How to complete this task ::
Your answer should consist of the lines in the following data that contain "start".
* * * * *
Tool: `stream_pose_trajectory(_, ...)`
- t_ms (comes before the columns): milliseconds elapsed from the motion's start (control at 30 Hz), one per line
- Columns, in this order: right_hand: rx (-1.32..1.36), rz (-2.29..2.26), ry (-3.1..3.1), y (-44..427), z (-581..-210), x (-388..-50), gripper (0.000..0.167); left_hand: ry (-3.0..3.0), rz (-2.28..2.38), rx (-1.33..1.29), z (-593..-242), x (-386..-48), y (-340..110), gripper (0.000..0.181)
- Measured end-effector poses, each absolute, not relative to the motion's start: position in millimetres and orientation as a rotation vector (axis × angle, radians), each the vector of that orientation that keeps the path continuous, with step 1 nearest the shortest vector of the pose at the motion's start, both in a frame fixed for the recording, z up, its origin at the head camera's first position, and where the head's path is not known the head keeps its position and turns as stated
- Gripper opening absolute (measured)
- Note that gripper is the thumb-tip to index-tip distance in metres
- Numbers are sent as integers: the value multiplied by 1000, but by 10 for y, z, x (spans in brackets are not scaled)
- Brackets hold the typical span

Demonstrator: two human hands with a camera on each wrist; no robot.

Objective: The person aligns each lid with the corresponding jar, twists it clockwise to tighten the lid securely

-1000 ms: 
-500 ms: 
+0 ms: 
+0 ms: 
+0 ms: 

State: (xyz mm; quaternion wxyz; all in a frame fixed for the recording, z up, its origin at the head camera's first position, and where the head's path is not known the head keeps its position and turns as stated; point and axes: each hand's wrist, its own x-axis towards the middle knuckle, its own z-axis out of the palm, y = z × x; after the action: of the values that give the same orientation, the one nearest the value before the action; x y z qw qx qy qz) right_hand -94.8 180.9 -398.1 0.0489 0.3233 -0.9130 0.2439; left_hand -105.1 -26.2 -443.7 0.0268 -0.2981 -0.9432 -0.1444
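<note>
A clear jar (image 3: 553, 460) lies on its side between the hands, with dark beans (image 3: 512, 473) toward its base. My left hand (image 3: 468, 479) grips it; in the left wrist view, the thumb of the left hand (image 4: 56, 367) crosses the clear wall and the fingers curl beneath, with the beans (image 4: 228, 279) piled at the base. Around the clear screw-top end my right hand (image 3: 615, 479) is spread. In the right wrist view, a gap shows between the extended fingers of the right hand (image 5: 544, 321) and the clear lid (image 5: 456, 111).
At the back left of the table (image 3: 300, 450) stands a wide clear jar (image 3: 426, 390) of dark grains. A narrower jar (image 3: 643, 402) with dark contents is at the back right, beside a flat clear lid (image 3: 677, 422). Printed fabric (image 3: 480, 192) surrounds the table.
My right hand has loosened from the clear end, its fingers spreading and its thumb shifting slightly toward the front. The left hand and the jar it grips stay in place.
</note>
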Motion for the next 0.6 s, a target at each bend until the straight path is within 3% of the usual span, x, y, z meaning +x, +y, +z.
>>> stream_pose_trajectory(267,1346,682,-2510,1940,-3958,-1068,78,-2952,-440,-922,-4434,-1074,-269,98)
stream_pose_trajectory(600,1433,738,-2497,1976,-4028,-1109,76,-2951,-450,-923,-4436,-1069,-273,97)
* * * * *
Written answer ::
- t_ms (comes before the columns): milliseconds elapsed from the motion's start (control at 30 Hz), one per line
- Measured end-effector poses, each absolute, not relative to the motion's start: position in millimetres and orientation as a rotation vector (axis × angle, radians), each the vector of that orientation that keeps the path continuous, with step 1 nearest the shortest vector of the pose at the motion's start, both in a frame fixed for the recording, z up, its origin at the head camera's first position, and where the head's path is not known the head keeps its position and turns as stated

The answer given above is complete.